Pierwsze wrażenie: brzegi Liberji, podobnie jak całe wybrzeże zachodniej Afryki, są płaskie. Na tle żółtego piasku żywo odbijają się w głębi gęste lasy. Wysokie pnie otacza bujna, drobniejsza zieleń. Różnego gatunku ljany tworzą fantastyczne festony. Ponad niemi górują wysmukłe palmy. W cieniu drzew spoczywają, rozrzucone, niskie chaty Murzynów.

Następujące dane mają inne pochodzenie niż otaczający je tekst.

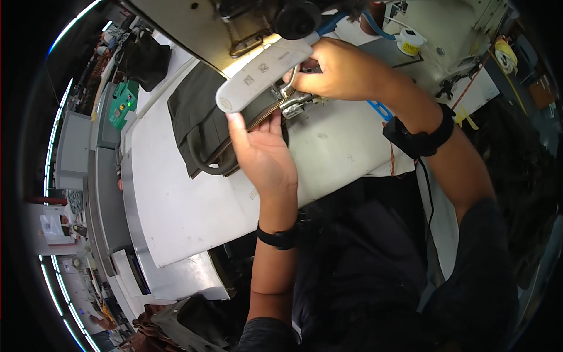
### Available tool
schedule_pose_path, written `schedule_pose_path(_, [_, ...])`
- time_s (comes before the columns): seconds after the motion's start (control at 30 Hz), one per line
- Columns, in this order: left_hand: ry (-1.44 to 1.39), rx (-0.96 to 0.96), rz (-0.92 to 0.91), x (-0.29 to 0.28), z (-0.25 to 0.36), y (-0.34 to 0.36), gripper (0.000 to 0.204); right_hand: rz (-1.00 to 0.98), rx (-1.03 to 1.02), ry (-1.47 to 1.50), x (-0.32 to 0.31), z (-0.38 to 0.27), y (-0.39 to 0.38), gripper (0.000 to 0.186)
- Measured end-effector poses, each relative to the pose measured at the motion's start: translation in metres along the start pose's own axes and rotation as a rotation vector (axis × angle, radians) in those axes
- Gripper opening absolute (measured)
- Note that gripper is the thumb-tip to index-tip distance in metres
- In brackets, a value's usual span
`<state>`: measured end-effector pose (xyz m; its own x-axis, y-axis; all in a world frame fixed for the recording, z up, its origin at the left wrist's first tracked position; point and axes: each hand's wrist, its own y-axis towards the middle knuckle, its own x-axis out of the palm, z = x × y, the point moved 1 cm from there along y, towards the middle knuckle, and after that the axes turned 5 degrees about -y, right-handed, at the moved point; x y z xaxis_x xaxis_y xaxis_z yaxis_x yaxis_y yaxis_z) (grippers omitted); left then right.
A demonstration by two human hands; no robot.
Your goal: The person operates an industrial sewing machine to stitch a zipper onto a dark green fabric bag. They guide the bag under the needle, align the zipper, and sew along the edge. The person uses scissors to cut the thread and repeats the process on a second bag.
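Note:
My left hand (pixel 264 155) lies flat, palm up, on a dark olive fabric piece (pixel 196 117) with a zipper (pixel 267 114), fingers pointing toward the sewing machine head (pixel 261 70). My right hand (pixel 343 70) is curled around the metal presser foot area (pixel 293 100) beside the needle, thumb and fingers pinching near the zipper's end. The fabric spreads left of the needle across the white sewing table (pixel 193 205). Both wrists carry black bands.
A green control box (pixel 123 102) and another dark bundle (pixel 143 58) sit at the far left. A spool of yellow thread (pixel 410 42) stands behind the machine. Brown fabric pieces (pixel 167 325) are piled below the table's left corner. My dark-clothed lap fills the lower centre.

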<state>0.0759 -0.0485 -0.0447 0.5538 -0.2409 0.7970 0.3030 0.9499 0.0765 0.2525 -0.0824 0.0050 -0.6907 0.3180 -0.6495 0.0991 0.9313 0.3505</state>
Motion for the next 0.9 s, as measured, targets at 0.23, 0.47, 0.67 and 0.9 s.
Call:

Wieczorem na wybrzeżu, - ognie, dzika muzyka, tańce!...Widok ten z morza przedstawia się pięknie i tajemniczo. Podróżnik pragnąłby jak najrychlej zapuścić się w pociągającą otchłań przyrody i szukać w niej niezwykłych wrażeń. Nęci go polowanie na różnego rodzaju zwierza i ptactwo. Po wylądowaniu dużo jednak traci się z tych wrażeń wyobraźni...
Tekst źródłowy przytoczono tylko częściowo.